• EXERCISE PROMPT: Show all the lines in the data below that include the word "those".

• INPUT RECORDS:
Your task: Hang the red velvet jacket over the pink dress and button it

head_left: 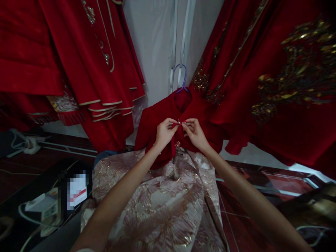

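A small red jacket [154,126] hangs on a purple hanger [181,78] against the white wall. My left hand [165,133] pinches the jacket's left front edge at a small beaded clasp [180,122]. My right hand [194,133] pinches the right front edge at the same clasp. Both hands meet at the chest of the jacket, fingers closed on the cloth. A second small clasp [177,144] shows just below. A pink and gold brocade skirt [162,203] spreads out beneath the jacket towards me.
Red velvet gowns with gold trim [86,63] hang at the left. Red gowns with gold embroidery [283,80] hang at the right. A power strip with white cables [43,208] lies on the dark floor at the lower left. White cord [25,143] lies further left.
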The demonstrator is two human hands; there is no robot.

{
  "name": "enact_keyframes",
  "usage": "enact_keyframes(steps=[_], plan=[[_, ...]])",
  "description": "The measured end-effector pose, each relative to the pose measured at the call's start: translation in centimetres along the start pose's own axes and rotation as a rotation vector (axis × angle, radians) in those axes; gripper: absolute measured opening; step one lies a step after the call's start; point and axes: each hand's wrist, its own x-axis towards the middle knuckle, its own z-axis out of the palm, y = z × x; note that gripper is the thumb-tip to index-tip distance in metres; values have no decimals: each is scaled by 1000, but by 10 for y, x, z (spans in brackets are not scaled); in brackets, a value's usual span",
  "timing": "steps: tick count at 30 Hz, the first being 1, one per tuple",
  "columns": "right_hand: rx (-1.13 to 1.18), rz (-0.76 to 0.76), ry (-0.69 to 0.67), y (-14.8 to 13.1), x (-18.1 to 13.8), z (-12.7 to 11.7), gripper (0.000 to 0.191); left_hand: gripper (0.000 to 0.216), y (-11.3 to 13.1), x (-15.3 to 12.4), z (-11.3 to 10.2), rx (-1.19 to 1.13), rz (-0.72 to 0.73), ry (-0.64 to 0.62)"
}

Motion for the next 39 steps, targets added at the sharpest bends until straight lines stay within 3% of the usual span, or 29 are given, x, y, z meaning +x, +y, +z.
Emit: enact_keyframes(steps=[10, 19, 23, 30, 39], plan=[[-164, -39, 64, -7, 4, 1, 34, 18, 2, 12, -9, 66, 34, -161], [-281, -104, 129, -14, 7, 4, 28, 15, 25, 17, -20, 373, 216, -346], [-241, -79, 140, -14, 8, 1, 28, 13, 31, 15, -15, 526, 270, -295], [50, 66, 71, -16, 8, -10, 31, 15, 36, 19, -9, 593, 266, -263], [108, 126, 95, -16, 13, -17, 33, 16, 39, 18, -1, 641, 259, -240]])
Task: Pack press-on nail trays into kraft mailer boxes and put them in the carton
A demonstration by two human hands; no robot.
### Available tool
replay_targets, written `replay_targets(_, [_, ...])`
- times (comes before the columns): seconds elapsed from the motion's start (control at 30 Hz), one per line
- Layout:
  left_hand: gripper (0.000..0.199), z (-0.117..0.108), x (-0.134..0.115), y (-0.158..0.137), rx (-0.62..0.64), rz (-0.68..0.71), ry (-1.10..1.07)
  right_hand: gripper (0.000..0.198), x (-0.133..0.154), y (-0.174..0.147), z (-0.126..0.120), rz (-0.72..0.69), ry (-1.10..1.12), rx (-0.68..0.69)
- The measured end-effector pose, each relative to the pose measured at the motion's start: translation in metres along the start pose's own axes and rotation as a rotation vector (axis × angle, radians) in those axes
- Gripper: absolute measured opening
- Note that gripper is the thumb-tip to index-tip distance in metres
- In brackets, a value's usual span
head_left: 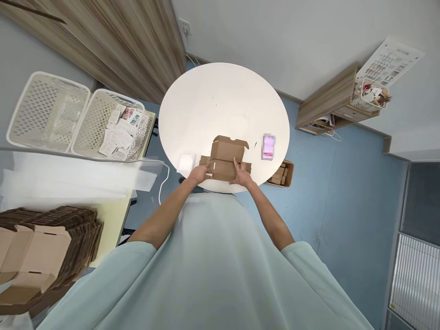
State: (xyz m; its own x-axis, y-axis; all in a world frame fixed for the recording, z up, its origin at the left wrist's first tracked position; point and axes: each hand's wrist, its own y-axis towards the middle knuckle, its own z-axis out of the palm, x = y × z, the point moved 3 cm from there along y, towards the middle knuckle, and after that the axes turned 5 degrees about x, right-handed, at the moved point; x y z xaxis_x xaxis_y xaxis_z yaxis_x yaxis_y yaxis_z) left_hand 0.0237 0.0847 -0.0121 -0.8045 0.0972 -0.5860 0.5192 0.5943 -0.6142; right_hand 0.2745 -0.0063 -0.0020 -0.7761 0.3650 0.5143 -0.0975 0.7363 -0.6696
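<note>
A brown cardboard box [227,150], partly unfolded with its flaps out, lies at the near edge of the round white table [220,87]. My left hand [200,174] grips the box's left side flap, fingers bent over its edge. At the right end, my right hand [242,175] holds the box, with a finger stretched along its inner panel and the thumb near the front edge. Left of the box, close to my left hand, is a small white stack [186,163] in what looks like clear wrapping. A pixelated phone-like thing [268,147] lies to the right.
Two white plastic baskets [79,123] stand at the left, one with cards inside. Below them are white sheets [68,183] and a pile of flat cardboard boxes [51,247]. An open carton [289,174] of small brown boxes sits on the floor, right of the table. A wooden cabinet [326,98] stands farther right.
</note>
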Motion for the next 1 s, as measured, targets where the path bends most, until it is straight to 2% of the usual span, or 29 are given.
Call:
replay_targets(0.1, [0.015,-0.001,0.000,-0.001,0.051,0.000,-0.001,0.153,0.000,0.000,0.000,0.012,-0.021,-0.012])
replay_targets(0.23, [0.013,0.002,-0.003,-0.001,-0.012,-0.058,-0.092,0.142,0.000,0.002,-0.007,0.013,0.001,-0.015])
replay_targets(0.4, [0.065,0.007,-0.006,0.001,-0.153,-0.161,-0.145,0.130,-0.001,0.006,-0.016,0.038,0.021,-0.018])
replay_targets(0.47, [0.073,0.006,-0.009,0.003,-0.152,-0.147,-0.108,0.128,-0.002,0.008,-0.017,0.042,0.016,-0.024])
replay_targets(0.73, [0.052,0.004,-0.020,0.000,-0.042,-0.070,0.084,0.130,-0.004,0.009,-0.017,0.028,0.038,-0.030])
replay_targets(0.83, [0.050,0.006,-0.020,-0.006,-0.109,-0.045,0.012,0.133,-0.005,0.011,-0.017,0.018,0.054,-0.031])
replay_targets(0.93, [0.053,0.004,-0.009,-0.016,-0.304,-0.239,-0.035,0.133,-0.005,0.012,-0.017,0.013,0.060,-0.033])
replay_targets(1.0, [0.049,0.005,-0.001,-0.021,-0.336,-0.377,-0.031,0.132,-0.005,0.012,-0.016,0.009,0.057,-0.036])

• RESPONSE:
  "description": "The measured end-effector pose, each relative to the pose measured at the call's start: translation in centimetres along the start pose's own axes and rotation as a rotation vector (axis × angle, radians) in those axes; gripper: absolute measured opening; step one lies a step after the call's start; point and axes: each hand's wrist, its own x-axis towards the middle knuckle, its own z-axis out of the palm, y = z × x; note that gripper is the thumb-tip to index-tip distance in metres; values have no decimals: each is scaled by 1000, but by 10 for y, x, z (spans in brackets are not scaled); in brackets, a value's usual span",
- The measured end-effector pose, each relative to the pose measured at the motion's start: translation in metres along the start pose's own axes and rotation as a rotation vector (axis × angle, radians) in those axes

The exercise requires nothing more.